Look below for the line holding "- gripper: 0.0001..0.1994" and the line holding "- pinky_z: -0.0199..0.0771". Repeat those two and everything between, exactly.
·····
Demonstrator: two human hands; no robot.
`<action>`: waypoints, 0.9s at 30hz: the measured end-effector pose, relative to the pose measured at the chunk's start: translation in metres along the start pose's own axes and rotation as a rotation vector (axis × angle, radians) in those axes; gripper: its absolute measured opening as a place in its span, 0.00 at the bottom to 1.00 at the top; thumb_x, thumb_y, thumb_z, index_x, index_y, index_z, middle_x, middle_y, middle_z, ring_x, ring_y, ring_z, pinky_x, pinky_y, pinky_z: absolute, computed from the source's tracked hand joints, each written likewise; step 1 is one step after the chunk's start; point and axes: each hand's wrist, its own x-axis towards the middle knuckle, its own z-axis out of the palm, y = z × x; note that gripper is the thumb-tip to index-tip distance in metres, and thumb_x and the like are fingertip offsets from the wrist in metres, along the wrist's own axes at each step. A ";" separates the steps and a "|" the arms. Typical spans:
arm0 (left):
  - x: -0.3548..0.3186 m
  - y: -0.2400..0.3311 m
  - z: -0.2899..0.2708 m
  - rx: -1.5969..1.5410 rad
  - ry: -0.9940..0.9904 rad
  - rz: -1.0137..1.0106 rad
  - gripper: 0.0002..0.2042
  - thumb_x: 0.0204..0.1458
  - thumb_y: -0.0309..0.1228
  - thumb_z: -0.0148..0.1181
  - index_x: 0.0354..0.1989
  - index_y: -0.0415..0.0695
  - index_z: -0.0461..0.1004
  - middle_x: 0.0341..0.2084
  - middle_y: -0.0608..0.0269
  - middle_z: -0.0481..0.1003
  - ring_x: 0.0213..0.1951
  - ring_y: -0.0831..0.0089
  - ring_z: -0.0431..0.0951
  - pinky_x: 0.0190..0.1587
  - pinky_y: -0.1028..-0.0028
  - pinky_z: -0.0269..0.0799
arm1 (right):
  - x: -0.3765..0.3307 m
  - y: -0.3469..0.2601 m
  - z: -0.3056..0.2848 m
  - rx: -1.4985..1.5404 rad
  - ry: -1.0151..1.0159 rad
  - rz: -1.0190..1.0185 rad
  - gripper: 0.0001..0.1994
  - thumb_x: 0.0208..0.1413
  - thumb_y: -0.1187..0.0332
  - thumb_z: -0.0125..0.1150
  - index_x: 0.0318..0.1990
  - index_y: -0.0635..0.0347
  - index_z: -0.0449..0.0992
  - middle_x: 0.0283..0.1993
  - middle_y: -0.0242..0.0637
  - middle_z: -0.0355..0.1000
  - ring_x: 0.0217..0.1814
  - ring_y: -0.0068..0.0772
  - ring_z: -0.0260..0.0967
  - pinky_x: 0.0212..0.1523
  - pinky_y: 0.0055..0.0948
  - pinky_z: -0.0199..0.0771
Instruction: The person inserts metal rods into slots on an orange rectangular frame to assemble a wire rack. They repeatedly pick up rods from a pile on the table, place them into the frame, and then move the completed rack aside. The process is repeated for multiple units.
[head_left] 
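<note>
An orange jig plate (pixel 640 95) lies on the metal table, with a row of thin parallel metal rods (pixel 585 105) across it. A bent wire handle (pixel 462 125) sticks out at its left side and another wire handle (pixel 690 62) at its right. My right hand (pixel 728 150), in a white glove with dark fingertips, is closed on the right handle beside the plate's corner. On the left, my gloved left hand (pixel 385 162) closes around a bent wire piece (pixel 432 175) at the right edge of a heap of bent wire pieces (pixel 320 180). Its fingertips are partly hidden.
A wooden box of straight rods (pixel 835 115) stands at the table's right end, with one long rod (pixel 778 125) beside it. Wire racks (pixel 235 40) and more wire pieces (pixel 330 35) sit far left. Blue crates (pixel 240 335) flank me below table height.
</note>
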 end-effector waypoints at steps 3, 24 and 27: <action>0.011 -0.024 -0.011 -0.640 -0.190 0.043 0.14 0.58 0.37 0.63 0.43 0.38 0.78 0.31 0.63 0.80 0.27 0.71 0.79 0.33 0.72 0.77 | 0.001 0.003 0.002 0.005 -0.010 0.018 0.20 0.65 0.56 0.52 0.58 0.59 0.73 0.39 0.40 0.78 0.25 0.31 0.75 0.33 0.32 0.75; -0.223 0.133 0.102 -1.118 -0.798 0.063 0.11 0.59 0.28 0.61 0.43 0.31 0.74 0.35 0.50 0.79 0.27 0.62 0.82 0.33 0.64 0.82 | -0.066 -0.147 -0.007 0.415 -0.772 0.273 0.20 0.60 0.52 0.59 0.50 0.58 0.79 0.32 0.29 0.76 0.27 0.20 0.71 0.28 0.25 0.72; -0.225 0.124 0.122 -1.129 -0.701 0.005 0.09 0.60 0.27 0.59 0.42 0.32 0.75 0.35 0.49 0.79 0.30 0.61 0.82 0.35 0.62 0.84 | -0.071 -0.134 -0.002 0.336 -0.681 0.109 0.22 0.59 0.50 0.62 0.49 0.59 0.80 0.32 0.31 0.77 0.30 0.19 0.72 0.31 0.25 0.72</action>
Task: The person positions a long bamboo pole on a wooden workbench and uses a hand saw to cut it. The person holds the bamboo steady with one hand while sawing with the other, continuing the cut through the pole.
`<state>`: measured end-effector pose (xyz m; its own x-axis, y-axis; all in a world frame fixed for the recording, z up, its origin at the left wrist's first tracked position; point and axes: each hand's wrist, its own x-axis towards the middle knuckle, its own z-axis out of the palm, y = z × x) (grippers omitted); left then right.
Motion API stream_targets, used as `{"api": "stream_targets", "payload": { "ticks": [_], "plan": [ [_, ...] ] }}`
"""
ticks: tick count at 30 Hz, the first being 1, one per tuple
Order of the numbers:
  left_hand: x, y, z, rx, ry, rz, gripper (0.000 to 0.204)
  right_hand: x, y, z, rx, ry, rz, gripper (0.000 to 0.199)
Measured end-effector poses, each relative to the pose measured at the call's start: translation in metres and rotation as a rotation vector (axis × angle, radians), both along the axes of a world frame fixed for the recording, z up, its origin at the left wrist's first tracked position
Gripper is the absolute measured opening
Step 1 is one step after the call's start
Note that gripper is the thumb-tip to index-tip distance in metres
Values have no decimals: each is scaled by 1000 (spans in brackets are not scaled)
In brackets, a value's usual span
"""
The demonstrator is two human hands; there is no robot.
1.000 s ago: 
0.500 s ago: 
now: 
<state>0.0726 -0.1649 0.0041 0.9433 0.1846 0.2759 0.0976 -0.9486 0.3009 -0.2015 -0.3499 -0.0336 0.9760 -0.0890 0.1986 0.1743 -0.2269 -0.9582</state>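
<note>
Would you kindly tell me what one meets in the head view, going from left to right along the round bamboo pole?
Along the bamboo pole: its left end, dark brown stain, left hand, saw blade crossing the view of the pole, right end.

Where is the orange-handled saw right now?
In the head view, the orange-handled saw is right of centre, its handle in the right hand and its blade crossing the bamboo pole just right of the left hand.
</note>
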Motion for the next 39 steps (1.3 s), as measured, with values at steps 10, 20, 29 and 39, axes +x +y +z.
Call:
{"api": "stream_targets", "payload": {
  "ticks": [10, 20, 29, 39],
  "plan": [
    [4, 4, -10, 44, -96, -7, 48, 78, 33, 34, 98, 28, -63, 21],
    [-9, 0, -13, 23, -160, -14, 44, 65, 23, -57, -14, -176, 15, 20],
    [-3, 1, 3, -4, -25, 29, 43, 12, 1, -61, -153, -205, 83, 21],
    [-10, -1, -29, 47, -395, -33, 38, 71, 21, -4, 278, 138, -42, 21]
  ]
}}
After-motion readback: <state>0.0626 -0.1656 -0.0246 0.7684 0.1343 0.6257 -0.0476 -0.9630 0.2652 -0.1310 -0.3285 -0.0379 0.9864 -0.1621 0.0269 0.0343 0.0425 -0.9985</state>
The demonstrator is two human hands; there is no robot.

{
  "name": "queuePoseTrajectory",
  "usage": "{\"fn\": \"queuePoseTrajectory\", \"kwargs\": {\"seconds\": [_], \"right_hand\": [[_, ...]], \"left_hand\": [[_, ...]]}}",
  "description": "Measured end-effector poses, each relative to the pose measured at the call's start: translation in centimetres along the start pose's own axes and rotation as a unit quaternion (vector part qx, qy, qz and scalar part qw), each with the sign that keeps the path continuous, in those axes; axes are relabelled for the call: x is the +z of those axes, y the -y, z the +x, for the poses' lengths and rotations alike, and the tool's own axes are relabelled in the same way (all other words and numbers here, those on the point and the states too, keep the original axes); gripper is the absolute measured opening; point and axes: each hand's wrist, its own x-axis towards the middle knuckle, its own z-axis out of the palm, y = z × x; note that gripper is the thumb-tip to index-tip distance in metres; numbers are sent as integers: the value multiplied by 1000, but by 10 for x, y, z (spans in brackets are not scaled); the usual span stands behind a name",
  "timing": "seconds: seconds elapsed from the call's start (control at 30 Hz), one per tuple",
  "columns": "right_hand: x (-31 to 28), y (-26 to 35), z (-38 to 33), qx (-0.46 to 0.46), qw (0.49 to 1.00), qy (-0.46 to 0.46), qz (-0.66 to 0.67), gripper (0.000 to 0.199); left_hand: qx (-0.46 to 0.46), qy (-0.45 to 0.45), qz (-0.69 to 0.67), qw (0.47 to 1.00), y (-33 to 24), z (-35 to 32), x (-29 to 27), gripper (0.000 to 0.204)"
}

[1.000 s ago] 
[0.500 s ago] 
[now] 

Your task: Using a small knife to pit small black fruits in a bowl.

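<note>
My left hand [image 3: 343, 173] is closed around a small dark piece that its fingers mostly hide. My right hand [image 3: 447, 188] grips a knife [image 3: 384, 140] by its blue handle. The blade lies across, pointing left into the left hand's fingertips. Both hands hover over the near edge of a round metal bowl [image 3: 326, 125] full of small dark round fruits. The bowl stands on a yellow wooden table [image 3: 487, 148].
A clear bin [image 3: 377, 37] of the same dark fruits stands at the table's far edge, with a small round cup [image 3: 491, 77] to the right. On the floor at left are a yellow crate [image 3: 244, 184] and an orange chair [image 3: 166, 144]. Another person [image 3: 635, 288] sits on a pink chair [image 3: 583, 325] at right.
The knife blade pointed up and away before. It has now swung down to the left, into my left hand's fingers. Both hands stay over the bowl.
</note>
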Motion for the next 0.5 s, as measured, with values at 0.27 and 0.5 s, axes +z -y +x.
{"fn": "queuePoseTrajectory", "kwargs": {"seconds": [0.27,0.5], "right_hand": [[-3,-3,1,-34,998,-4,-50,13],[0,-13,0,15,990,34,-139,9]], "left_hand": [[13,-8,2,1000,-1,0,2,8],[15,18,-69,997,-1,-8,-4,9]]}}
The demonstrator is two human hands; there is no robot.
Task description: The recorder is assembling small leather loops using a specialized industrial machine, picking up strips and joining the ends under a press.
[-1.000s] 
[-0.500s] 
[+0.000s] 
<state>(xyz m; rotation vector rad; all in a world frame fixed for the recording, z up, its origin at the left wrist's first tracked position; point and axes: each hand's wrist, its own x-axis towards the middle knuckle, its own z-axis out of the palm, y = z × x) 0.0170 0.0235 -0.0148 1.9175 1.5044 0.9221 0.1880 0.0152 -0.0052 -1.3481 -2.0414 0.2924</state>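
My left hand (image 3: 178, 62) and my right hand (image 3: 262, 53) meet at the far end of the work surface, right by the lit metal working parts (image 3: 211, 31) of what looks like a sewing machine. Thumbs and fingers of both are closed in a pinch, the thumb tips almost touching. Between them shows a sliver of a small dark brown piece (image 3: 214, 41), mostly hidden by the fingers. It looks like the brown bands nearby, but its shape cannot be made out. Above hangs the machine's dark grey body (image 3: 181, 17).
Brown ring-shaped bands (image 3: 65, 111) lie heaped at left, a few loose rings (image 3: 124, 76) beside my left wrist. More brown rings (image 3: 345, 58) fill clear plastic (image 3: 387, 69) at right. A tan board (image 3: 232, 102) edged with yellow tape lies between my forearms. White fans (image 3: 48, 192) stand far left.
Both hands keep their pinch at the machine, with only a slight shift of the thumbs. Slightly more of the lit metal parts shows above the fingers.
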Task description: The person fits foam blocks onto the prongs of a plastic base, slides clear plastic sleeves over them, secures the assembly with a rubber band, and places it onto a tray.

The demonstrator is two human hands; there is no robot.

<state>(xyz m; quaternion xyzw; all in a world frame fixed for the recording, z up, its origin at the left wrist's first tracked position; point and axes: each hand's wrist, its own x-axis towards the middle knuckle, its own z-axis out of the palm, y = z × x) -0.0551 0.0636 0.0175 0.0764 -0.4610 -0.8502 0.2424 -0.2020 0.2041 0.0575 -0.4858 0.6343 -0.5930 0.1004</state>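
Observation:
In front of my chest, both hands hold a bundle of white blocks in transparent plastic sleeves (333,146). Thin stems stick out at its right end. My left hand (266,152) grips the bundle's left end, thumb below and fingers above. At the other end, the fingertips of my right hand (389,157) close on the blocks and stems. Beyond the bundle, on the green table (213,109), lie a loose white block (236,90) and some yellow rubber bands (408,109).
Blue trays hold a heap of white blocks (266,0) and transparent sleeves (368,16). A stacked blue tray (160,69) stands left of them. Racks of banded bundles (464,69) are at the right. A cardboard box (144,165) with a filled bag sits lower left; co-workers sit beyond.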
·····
Result of the task:
  - gripper: 0.0001..0.1994
  - thumb_x: 0.0208..0.1413
  - thumb_y: -0.1187..0.0332
  - thumb_z: -0.0125..0.1150
  - index_x: 0.0318..0.1990
  - index_y: -0.0635..0.0347
  - index_z: -0.0449..0.0992
  - middle_x: 0.0283..0.1993
  - middle_y: -0.0242..0.0637
  - middle_z: -0.0355..0.1000
  - ring_x: 0.0217..0.1814
  - ring_y: -0.0068..0.0772
  - ring_z: -0.0260..0.0967
  - pinky_x: 0.0212..0.1523
  - pinky_y: 0.0055..0.0948
  - pinky_z: -0.0199..0.0771

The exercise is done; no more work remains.